Re: [PATCH v3 06/13] epoll: introduce helpers for adding/removing events to uring

From: Roman Penyaev
Date: Fri May 31 2019 - 07:19:09 EST


On 2019-05-31 11:56, Peter Zijlstra wrote:
On Thu, May 16, 2019 at 10:58:03AM +0200, Roman Penyaev wrote:
+static inline bool ep_add_event_to_uring(struct epitem *epi, __poll_t pollflags)
+{
+ struct eventpoll *ep = epi->ep;
+ struct epoll_uitem *uitem;
+ bool added = false;
+
+ if (WARN_ON(!pollflags))
+ return false;
+
+ uitem = &ep->user_header->items[epi->bit];
+ /*
+ * Can be represented as:
+ *
+ * was_ready = uitem->ready_events;
+ * uitem->ready_events &= ~EPOLLREMOVED;
+ * uitem->ready_events |= pollflags;
+ * if (!was_ready) {
+ * // create index entry
+ * }
+ *
+ * See the big comment inside ep_remove_user_item(), why it is
+ * important to mask EPOLLREMOVED.
+ */
+ if (!atomic_or_with_mask(&uitem->ready_events,
+ pollflags, EPOLLREMOVED)) {
+ unsigned int i, *item_idx, index_mask;
+
+ /*
+ * Item was not ready before, thus we have to insert
+ * new index to the ring.
+ */
+
+ index_mask = ep_max_index_nr(ep) - 1;
+ i = __atomic_fetch_add(&ep->user_header->tail, 1,
+ __ATOMIC_ACQUIRE);

afaict __atomic_fetch_add() does not exist.

That is gcc extension. I did not find any API just to increment
the variable atomically without using/casting to atomic. What
is a proper way to achieve that?


+ item_idx = &ep->user_index[i & index_mask];
+
+ /* Signal with a bit, which is > 0 */
+ *item_idx = epi->bit + 1;

Did you just increment the user visible tail pointer before you filled
the data? That is, can the concurrent userspace observe the increment
before you put credible data in its place?

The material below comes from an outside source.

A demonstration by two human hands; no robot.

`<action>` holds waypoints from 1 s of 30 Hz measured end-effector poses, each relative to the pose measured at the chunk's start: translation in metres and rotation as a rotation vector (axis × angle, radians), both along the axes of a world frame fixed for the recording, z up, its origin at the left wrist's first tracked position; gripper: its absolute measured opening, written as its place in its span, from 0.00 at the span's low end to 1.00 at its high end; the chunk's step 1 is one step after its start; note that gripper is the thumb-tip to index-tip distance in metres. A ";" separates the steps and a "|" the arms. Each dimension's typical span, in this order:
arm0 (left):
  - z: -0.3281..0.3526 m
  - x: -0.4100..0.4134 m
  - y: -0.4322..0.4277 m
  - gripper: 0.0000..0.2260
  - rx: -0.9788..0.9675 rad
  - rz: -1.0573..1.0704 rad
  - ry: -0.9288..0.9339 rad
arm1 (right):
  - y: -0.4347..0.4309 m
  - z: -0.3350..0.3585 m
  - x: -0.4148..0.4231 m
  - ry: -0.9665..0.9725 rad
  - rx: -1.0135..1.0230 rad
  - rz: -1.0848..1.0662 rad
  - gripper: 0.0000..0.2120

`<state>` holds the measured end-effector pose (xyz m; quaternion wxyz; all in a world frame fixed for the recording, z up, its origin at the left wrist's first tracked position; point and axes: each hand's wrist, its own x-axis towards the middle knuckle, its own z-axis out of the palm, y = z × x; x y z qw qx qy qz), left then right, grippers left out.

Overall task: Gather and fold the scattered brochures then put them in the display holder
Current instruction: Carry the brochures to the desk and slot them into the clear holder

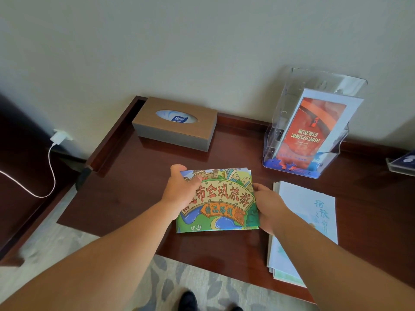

No, the "data" is the "ready_events" mask, which was updated before,
using cmpxchg, atomic_or_with_mask() call. All I need is to put an
index of just updated item to the uring.

Userspace, in its turn, gets the index from the ring and then checks
the mask.


+
+ /*
+ * Want index update be flushed from CPU write buffer and
+ * immediately visible on userspace side to avoid long busy
+ * loops.
+ */
+ smp_wmb();

That's still complete nonsense.

Yes, true. My confusion came from the simple test, where one thread
swaps pointers in a loop, another thread dereferences pointer and
increments a variable:

THR#0
-----------

unsigned vvv1 = 0, vvv2 = 0;
unsigned *ptr;

ptr = &vvv1;
thr_level2 = &vvv2;

while (!stop) {
unsigned *tmp = *thr_level2;
*thr_level2 = ptr;
barrier(); <<<< ????
ptr = tmp;
}

THR#1
-----------

while (!stop) {
ptr = thr_level2;
(*ptr)++;
}


At the end I expect `vvv1` and `vvv2` are approximately equally
incremented. But, without barrier() only one variable is
incremented.

Now I see that barrier() should be defined as a simple compiler
barrier as asm volatile("" ::: "memory"), and there is nothing
related with write buffer as I wrote in the comment.

So indeed garbage and can be removed. Thanks.

--
Roman